I have defined a custom linear class named ‘Linear’ (nn.Module) as follows:
import torch
import torch.nn as nn
import torch.nn.functional as F
from prot_map import *
class Linear(nn.Module):
def __init__(
self,
in_features,
out_features,
bias=True,
name=None,
num_prot = 50,
C=16
):
super(Linear, self).__init__()
self.in_features = in_features
self.out_features = out_features
self.name = name
self.num_prot = num_prot
self.C = C
# Define weight and bias parameters
self.weight = nn.Parameter(torch.Tensor(out_features, in_features), requires_grad=True)
self.bias = nn.Parameter(torch.Tensor(out_features), requires_grad=True) if bias else None
self.prototype = nn.Parameter(torch.Tensor(num_prot, in_features), requires_grad=True)
nn.init.normal_(self.prototype, mean=0, std=0.01)
def append_name(self, postfix):
self.name += postfix
def forward(self, input):
# Get dimensions
batch, N, D = input.shape
K, D_prot = self.prototype.shape
assert D == D_prot, "Input and prototype dimensions must match"
# Split input and prototype across C codespaces
input_split = input.view(batch, N, self.C, D // self.C) # Shape: (batch, N, C, D//C)
prototype_split = self.prototype.view(K, self.C, D // self.C) # Shape: (K, C, D//C)
# Initialize lists to store mapped inputs and probabilities across codespaces
x_map = []
for c in range(self.C):
# Assume input_split[:, :, c, :] has shape (batch, N, D//C) and prototype_split[:, c, :] has shape (K, D//C)
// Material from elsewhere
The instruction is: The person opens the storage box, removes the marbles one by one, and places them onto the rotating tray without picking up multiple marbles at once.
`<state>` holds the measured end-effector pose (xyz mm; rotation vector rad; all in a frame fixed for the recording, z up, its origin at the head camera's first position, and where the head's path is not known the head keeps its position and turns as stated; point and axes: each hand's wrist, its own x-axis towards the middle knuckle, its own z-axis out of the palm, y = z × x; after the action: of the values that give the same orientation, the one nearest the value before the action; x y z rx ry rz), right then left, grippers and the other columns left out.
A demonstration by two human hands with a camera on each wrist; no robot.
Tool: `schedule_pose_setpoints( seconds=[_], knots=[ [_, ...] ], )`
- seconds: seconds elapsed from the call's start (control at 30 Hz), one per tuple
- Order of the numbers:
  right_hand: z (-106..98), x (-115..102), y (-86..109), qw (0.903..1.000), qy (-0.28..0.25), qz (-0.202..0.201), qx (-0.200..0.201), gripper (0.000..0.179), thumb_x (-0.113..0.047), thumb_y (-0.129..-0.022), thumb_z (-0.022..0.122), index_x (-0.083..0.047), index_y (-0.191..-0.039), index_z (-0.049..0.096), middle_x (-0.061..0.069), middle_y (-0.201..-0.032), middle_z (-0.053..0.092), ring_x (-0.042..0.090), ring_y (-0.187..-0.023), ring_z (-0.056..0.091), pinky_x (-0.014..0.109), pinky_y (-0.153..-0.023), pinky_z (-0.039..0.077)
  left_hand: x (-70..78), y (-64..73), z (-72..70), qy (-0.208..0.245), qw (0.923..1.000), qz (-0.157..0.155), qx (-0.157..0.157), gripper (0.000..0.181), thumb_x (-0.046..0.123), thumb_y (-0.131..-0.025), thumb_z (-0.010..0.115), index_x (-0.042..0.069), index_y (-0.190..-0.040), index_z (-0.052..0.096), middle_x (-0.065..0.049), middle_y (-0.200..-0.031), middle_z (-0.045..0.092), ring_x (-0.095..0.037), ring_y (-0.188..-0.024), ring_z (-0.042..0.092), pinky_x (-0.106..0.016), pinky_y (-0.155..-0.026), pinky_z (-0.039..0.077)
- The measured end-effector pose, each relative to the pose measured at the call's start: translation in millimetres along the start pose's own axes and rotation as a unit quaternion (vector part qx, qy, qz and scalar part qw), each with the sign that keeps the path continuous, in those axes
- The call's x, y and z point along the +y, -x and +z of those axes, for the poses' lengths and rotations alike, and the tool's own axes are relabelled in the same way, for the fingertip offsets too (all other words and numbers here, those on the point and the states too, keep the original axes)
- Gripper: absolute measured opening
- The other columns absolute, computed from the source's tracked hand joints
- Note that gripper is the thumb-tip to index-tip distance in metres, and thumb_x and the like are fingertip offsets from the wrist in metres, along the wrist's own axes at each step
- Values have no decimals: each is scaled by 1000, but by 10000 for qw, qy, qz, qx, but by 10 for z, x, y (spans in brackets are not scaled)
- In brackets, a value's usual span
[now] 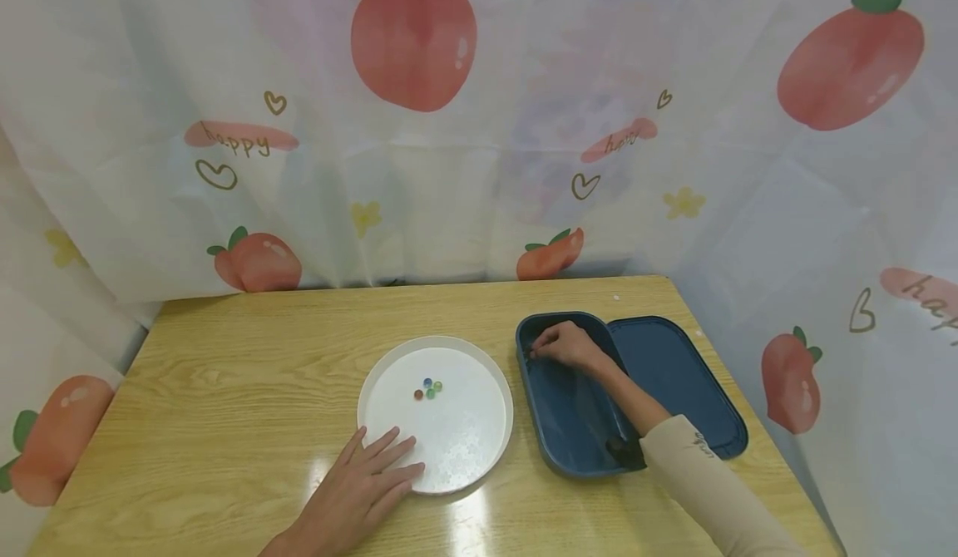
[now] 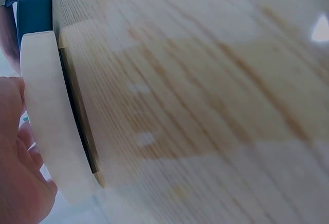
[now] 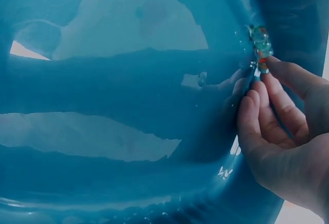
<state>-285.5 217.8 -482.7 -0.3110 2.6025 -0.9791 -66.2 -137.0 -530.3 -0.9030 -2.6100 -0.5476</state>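
A round white tray (image 1: 467, 467) lies on the table with several small glass marbles (image 1: 430, 393) on it. My left hand (image 1: 359, 490) rests on its near left rim, fingers straight and spread; the left wrist view shows this hand (image 2: 23, 167) against the tray's side wall (image 2: 54, 111). Inside the dark blue container (image 1: 572, 432) is my right hand (image 1: 570, 346), at the far left wall. In the right wrist view the right hand's fingertips (image 3: 275, 67) pinch a marble with red in it (image 3: 262, 60). Several greenish marbles (image 3: 261, 38) sit right beside it along the wall.
A flat blue lid (image 1: 677, 374) lies to the right of the container, partly behind the right forearm. Behind the wooden table (image 1: 247, 374) hangs a white curtain (image 1: 464, 199) printed with peaches. Shiny reflections cover the container's bottom (image 3: 128, 90).
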Motion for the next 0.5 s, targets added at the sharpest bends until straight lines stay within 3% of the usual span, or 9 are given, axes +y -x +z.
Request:
schedule_pose_setpoints(
  seconds=[0.17, 0.5],
  knots=[
    [-58, 19, 13, 10000, -50, -76, 24, 13, -11, -92, 70, -1, -95, 78, 6, -94, 74, 17, -82, 63, 33, -71, 51, 6, -3, 2, -10, 10000, -16, -4, 26, 30, -99, 61, 27, -122, 73, 0, -137, 61, -23, -135, 48, -56, -109, 26],
    [-141, -16, 49, 9960, -883, 118, -51, 17, -12, -93, 70, 2, -103, 73, 9, -96, 72, 25, -88, 68, 40, -78, 57, 6, -2, -7, 18, 10000, -42, -48, 25, 30, -99, 61, 26, -122, 73, 0, -137, 61, -23, -135, 48, -56, -108, 26]
  ],
)
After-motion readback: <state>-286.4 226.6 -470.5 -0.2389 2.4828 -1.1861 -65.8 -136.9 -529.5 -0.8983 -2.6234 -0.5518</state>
input_data = input_split[:, :, c, :] # Shape: (batch, N, D//C)
prototypes = prototype_split[:, c, :] # Shape: (K, D//C)
# Compute distances for each codespace independently
distances = torch.cdist(input_split[:, :, c, :], prototype_split[:, c, :], p=2) #shape = (batch, N, K)
epsilon = 1e-8
prob = F.softmax(1 / (distances + epsilon), dim = -1) # Shape: (batch, N, K)
assert prob.shape == (batch, N, K), "Incorrect probability tensor shape"
# Map input to prototypes for each codespace
mapped_input = prob @ prototypes # Shape: (batch, N, D//C)
x_map.append(mapped_input)
# Concatenate mapped inputs and prob_matrix from all codespaces
mapped_input = torch.cat(x_map, dim=-1) # Shape: (batch, N, D)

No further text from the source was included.